Ross seri halinde çalışmayı sever. Memleketi Hazleton’daki öğrencileri fotoğrafladı; doğu Pennsylvania’daki çeşitli işyerlerindeki insanlar; kuzeydoğu Philadelphia’daki gençler (öncelikle Afrikalı Amerikalı); Easton, Pensilvanya’daki gençlik; seçimleri yöneten siyasi aktivistler; ve 11 Eylül saldırılarının ardından New York’un parçalanmış silüetini izlerken New Jersey’deki bir gözetleme noktasına gelen ziyaretçiler. 1986 ve 1987’de, ABD Senatörlerini ve Temsilcilerini ve onların çalışanlarını, iktidardakileri nadiren görebilmek için fotoğraflamakla görevlendirildi.
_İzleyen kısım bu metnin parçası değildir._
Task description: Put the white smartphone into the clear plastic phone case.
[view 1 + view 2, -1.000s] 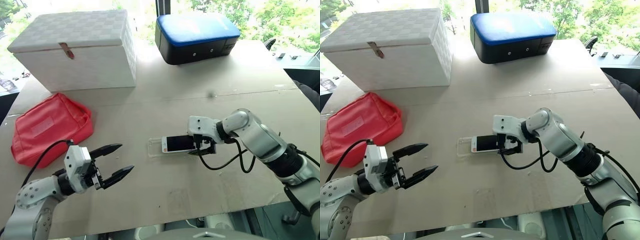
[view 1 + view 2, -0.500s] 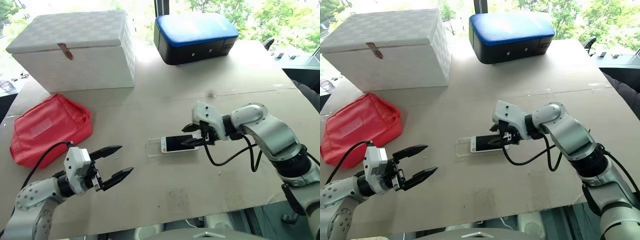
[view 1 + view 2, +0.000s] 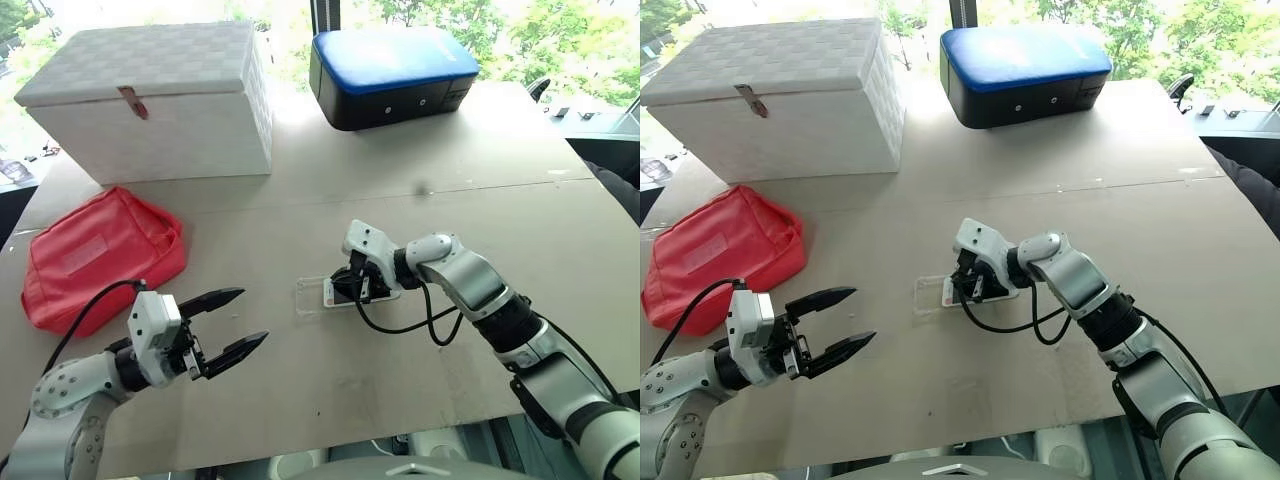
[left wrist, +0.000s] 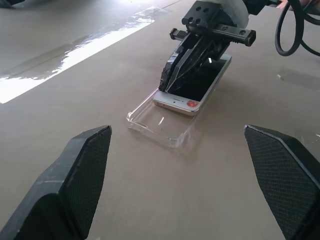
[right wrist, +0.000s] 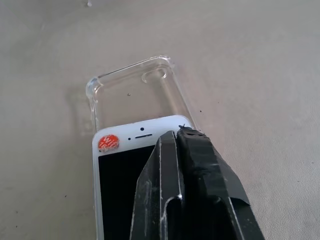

Seçilmiş yetkililerin normalde kendi seçmenlerine gönderecekleri promosyon çekimlerinden titizlikle kaçındı. “Genel olarak, onlardan hoşlanmasam bile insanlara aşık oluyorum” dedi. “Hepimiz savunmasızız. Bu fotoğrafların konusu bu.”

Tercih ettiği çıktı kağıdına ulaşmak zorlaştıktan sonra (19. renkli filmdeki format. Sergilenen birkaç örnek büyüleyici, ancak bu çalışmanın çoğu – Ross’un arşivindeki diğer binlerce baskıyla birlikte – henüz gösterilmedi.


Ross artık bir Amerikan galerisi tarafından temsil edilmiyor. Chuang, “Bence işini satamadığı için huysuz,” dedi. “Çeşitli bayilerinin, insanların sıradan insanların resimlerini istememesiyle ilgili bir sorunu vardı.”


Ross, kendini küçümseyen şikayetlerinde çift görme, hafıza kaybı ve orta yaşta gelişen bir tikten bahsediyor. Sonunda bana daha önce söylediği bir şeyin devamı olan zararsız olduğunu düşündüğüm bir soru sordum: “Tüm fotoğrafların insanların acı ve ıstırapla nasıl başa çıktığıyla ilgili mi?” Suskun kaldı. Yüzü dondu. Birkaç saniye sonra konuştu. “Tikim var,” dedi bana. “Bir şey söylemiş olmalısın.” Onun asla yapmayacağı bir şeyi yaptığımı fark ettim – direkt bir soruyla onu duvara yapıştırdım. Geri adım atmak yerine onunla yüzleşerek, kendime kim olduğunu söylemesi için alan açmıştım.